Storytelling e fake news
Se você procurar o conceito de storytelling na internet, vai ver que há registros de sua história milenar. Criar e contar histórias é uma das formas mais essenciais de nos comunicarmos e entendermos a realidade. Entretanto, toda história é um recorte da realidade. Uma redução conveniente para a transmissão de uma mensagem. E, quanto mais precisa a história, mais precisa é a mensagem.
Provavelmente, desde os tempos de nossos colegas das cavernas, o pessoal percebeu o poder das histórias não só para a transmissão de informações, mas também para o convencimento de outras pessoas. Saltamos anos à frente e a equipe de publicidade das cavernas passou a utilizar a estratégia, agora com um nome bacana. Até aí, tudo bem, porque é isso que se espera da galera da publicidade das cavernas.

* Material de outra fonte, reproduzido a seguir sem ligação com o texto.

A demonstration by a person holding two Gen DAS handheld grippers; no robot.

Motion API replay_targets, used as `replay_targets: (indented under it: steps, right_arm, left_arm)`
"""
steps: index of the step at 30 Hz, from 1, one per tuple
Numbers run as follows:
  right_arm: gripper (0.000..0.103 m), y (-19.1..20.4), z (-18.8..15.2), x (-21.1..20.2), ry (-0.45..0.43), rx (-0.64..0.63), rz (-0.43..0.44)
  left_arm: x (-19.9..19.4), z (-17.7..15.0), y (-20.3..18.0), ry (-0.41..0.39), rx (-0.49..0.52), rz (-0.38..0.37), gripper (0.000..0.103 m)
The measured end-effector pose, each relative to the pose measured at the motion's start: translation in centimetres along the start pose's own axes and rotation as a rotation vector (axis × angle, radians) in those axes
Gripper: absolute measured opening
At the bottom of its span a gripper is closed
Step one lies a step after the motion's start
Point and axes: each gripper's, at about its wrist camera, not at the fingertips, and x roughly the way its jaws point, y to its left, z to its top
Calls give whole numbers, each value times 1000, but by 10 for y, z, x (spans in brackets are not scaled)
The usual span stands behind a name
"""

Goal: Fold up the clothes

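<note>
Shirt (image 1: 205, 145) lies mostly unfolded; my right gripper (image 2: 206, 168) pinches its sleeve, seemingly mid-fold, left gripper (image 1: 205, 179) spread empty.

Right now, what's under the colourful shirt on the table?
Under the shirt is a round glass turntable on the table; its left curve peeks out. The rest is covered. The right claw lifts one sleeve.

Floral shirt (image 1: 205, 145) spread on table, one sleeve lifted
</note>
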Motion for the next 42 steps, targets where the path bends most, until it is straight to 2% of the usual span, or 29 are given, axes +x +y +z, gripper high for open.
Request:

O problema é que a galera do jornalismo das cavernas adquiriu o mesmo costume. Por meio do storytelling, percebeu que o engajamento é mais efetivo, sensibiliza e prende mais atenção. Adotaram a estratégia a tal ponto que muitas vezes é difícil diferenciar uma sequência de fatos de uma história bem contada. Ou será que uma sequência de fatos sempre foi uma história bem contada?
De qualquer forma, a confusão está formada. Se é por meio de histórias cativantes que se prende atenção, senta, que lá vem a história. Mas uma história não necessariamente pressupõe a exposição dos dois lados de um fato. Também não pressupõe a necessidade de conter todos os fatos. Ou mesmo de ouvir as versões de todos os envolvidos.
E, se a história envolver a jornada do herói, será preciso identificar os desafios (normalmente, pessoas malvadas) que o herói (virtuoso por natureza) irá enfrentar. Muitas vezes, as histórias reverberam e transcendem uma única peça jornalista. Acabam formando um coro que colabora para sua veracidade. Mas isso quer dizer que a história é verdade?
Tem se falado bastante de fake news ultimamente. É um problema real e sério. Mas parece que mais se tem falado do que se tem feito (não seria a primeira vez que algo assim acontece).
Quando se fala de notícias falsas, busca-se normalmente a intenção. Quem e por que? Mas fala-se pouco das dinâmicas que podem gerar tais notícias, talvez sem nem o autor perceber. A realidade das mídias sociais caiu como uma marreta na qualidade do noticiário. Os caça-cliques se multiplicam desesperadamente na busca por atenção e sobrevida aos jornais pelo mundo. E o storytelling ganha força nessa busca.
Muitos veículos e jornalistas se surpreendem quando têm conteúdo classificado por fake news. Pode ser que, em muitos casos, seja exagero da análise de um (provável) militante apaixonado. Mas eu sugeriria que o veículo e o jornalista avaliassem também se o método utilizado pra construção e divulgação de notícias está definido e sendo seguido corretamente. Lembrando que o método se inicia na busca pela pauta. E, se a sua pauta tem sempre apenas um lado, o trabalho de jornalismo sequer começou.
Uma notícia, idealmente, é uma peça de informação ponderada e apolítica. Algo que o leitor possa utilizar para se orientar no mundo e construir sua própria visão. Pode até ser que exista um movimento para conceder caráter político a notícias. Mas é importante manter o jornalismo inacessível a questões mundanas como essa. Senão, é melhor chamá-lo logo de publicidade das cavernas e seguir o jogo. Jornalismo não é instrumento de convencimento, é instrumento de informação. E, ainda que a verdade seja algo difícil (praticamente, impossível) de alcançar, a busca pela verdade é uma prática não só louvável como a essência do jornalismo. Tomar o jornalismo como um ato político é deixar a busca da verdade de lado em detrimento da distribuição das próprias verdades.
Aos jornalistas e leitores, recomendo cuidado com o storytelling. É grande a chance de você não estar escrevendo ou lendo a história toda. Então, busque sempre outras fontes. Considerando o mundo em que vivemos, busque a fonte contra e a favor — a gente sabe que é assim que funciona.